··· Information shown ···

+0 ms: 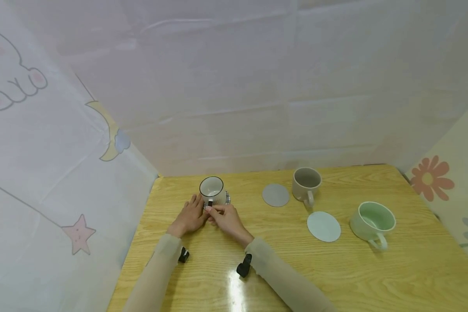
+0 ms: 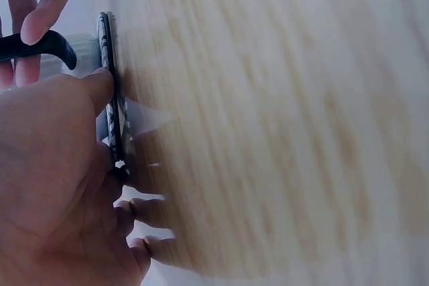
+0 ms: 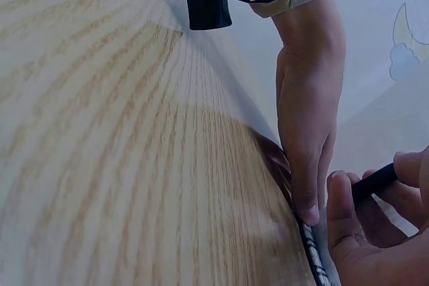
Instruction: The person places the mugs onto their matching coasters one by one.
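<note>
A white mug point(image 1: 212, 186) with a black rim stands upright on a black-and-white patterned coaster point(image 1: 228, 198) at the table's left. My right hand point(image 1: 229, 220) pinches the mug's black handle point(image 3: 377, 181) between thumb and fingers. Flat on the table to the mug's left lies my left hand point(image 1: 192, 215), its fingers extended. In the left wrist view, that hand's thumb touches the edge of the coaster point(image 2: 108, 92). The right hand hides part of the mug's lower front in the head view.
On the wooden table point(image 1: 265, 273), a grey round coaster point(image 1: 275, 195) lies left of a grey-beige mug point(image 1: 306, 190). Nearer, a pale round coaster point(image 1: 323, 226) is left of a green mug point(image 1: 364, 229). Patterned sheets point(image 1: 234, 108) hang behind and at both sides.
</note>
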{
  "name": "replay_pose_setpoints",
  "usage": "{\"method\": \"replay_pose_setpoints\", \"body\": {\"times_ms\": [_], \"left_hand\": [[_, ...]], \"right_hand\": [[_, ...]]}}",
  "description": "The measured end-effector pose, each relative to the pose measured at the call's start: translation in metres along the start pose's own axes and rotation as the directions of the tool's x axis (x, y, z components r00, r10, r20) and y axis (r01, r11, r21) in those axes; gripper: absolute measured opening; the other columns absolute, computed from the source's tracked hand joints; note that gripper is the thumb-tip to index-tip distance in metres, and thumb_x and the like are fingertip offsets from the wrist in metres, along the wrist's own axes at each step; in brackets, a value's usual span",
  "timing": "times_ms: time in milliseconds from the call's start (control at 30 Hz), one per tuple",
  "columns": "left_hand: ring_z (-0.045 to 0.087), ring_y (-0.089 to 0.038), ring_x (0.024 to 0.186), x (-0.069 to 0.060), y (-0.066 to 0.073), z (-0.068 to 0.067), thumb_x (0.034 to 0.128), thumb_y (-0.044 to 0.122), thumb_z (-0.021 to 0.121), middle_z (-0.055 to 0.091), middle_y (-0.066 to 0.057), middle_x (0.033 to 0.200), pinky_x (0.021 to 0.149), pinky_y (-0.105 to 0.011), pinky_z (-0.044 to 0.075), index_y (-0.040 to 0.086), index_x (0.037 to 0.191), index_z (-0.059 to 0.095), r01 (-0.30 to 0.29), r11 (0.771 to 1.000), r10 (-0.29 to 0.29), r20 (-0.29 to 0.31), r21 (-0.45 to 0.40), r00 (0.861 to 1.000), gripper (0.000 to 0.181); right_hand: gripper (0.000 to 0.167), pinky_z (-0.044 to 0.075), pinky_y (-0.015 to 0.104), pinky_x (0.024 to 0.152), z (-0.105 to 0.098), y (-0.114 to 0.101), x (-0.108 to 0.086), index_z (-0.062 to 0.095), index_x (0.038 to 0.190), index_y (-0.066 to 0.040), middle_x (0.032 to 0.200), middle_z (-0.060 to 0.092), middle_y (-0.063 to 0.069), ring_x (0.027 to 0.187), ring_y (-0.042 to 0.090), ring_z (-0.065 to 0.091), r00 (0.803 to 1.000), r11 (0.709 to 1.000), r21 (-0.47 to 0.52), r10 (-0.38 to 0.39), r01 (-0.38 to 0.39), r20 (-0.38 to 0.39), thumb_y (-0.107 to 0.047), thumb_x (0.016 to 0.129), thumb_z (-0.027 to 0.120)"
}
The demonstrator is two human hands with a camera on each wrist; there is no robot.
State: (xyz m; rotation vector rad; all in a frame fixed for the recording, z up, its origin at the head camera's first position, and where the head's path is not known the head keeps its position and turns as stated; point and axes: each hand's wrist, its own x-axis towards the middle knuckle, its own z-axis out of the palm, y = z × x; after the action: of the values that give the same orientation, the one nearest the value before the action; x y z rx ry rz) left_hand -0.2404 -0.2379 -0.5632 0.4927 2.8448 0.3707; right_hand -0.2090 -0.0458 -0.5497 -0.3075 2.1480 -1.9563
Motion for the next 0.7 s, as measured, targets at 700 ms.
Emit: {"method": "replay_pose_setpoints", "body": {"times_ms": [700], "left_hand": [[0.021, -0.052, 0.161, 0.0, -0.0002, -0.0022, 0.1128, 0.04, 0.052, 0.026, -0.026, 0.174, 0.129, -0.066, 0.023, -0.002, 0.167, 0.029, 0.001, 1.0, -0.002, -0.083, -0.015, 0.997, 0.073]], "right_hand": [[0.037, 0.054, 0.02, 0.065, -0.0095, -0.0043, -0.0058, 0.076, 0.125, 0.001, 0.106, 0.077, 0.027, 0.095, 0.048, 0.074, 0.997, 0.994, -0.097, -0.044, 0.049, 0.061, -0.03, 0.111, 0.061]]}}
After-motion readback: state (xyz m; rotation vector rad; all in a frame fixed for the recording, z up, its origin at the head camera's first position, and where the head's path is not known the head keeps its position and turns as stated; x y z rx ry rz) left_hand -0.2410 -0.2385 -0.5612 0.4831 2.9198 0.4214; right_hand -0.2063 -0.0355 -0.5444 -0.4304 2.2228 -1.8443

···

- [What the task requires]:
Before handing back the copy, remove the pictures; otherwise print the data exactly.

- [Your solution]:
+0 ms: 
+0 ms: 
+0 ms: 
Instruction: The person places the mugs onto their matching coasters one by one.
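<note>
A white mug point(image 1: 212, 186) with a black rim stands upright on a black-and-white patterned coaster point(image 1: 228, 198) at the table's left. My right hand point(image 1: 229, 220) pinches the mug's black handle point(image 3: 377, 181) between thumb and fingers. Flat on the table to the mug's left lies my left hand point(image 1: 192, 215), its fingers extended. In the left wrist view, that hand's thumb touches the edge of the coaster point(image 2: 108, 92). The right hand hides part of the mug's lower front in the head view.
On the wooden table point(image 1: 265, 273), a grey round coaster point(image 1: 275, 195) lies left of a grey-beige mug point(image 1: 306, 190). Nearer, a pale round coaster point(image 1: 323, 226) is left of a green mug point(image 1: 364, 229). Patterned sheets point(image 1: 234, 108) hang behind and at both sides.
</note>
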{
  "name": "replay_pose_setpoints",
  "usage": "{\"method\": \"replay_pose_setpoints\", \"body\": {\"times_ms\": [_], \"left_hand\": [[_, ...]], \"right_hand\": [[_, ...]]}}",
  "description": "The measured end-effector pose, each relative to the pose measured at the call's start: translation in metres along the start pose's own axes and rotation as the directions of the tool's x axis (x, y, z components r00, r10, r20) and y axis (r01, r11, r21) in those axes; gripper: absolute measured opening; the other columns absolute, computed from the source's tracked hand joints; note that gripper is the thumb-tip to index-tip distance in metres, and thumb_x and the like are fingertip offsets from the wrist in metres, along the wrist's own axes at each step; in brackets, a value's usual span",
  "timing": "times_ms: time in milliseconds from the call's start (control at 30 Hz), one per tuple",
  "columns": "left_hand: ring_z (-0.045 to 0.087), ring_y (-0.089 to 0.038), ring_x (0.024 to 0.186), x (-0.069 to 0.060), y (-0.066 to 0.073), z (-0.068 to 0.067), thumb_x (0.034 to 0.128), thumb_y (-0.044 to 0.122), thumb_z (-0.021 to 0.121), middle_z (-0.055 to 0.091), middle_y (-0.066 to 0.057), middle_x (0.033 to 0.200), pinky_x (0.021 to 0.149), pinky_y (-0.105 to 0.011), pinky_z (-0.044 to 0.075), index_y (-0.040 to 0.086), index_x (0.037 to 0.191), index_z (-0.059 to 0.095), r01 (-0.30 to 0.29), r11 (0.771 to 1.000), r10 (-0.29 to 0.29), r20 (-0.29 to 0.31), r21 (-0.45 to 0.40), r00 (0.861 to 1.000), gripper (0.000 to 0.181); right_hand: gripper (0.000 to 0.167), pinky_z (-0.044 to 0.075), pinky_y (-0.015 to 0.104), pinky_x (0.024 to 0.152), z (-0.105 to 0.098), y (-0.114 to 0.101), x (-0.108 to 0.086), index_z (-0.062 to 0.095), index_x (0.038 to 0.190), index_y (-0.066 to 0.040), middle_x (0.032 to 0.200), middle_z (-0.060 to 0.092), middle_y (-0.063 to 0.069), ring_x (0.027 to 0.187), ring_y (-0.042 to 0.090), ring_z (-0.065 to 0.091), r00 (0.803 to 1.000), r11 (0.709 to 1.000), r21 (-0.47 to 0.52), r10 (-0.38 to 0.39), r01 (-0.38 to 0.39), r20 (-0.38 to 0.39), thumb_y (-0.107 to 0.047), thumb_x (0.016 to 0.129), thumb_z (-0.027 to 0.120)"
}
The demonstrator is two human hands with a camera on each wrist; there is no robot.
State: (xyz m; rotation vector rad; all in a frame fixed for the recording, z up, its origin at the head camera's first position, and where the head's path is not known the head keeps its position and turns as stated; point and axes: each hand's wrist, its own x-axis towards the middle knuckle, its own z-axis out of the palm, y = z × x; after the action: of the values that give the same orientation, the one nearest the value before the action; x y z rx ry rz) left_hand -0.2404 -0.2379 -0.5632 0.4927 2.8448 0.3707; right_hand -0.2090 -0.0458 -0.5497 -0.3075 2.1480 -1.9563
Motion for the next 0.7 s, as measured, targets at 700 ms.
Emit: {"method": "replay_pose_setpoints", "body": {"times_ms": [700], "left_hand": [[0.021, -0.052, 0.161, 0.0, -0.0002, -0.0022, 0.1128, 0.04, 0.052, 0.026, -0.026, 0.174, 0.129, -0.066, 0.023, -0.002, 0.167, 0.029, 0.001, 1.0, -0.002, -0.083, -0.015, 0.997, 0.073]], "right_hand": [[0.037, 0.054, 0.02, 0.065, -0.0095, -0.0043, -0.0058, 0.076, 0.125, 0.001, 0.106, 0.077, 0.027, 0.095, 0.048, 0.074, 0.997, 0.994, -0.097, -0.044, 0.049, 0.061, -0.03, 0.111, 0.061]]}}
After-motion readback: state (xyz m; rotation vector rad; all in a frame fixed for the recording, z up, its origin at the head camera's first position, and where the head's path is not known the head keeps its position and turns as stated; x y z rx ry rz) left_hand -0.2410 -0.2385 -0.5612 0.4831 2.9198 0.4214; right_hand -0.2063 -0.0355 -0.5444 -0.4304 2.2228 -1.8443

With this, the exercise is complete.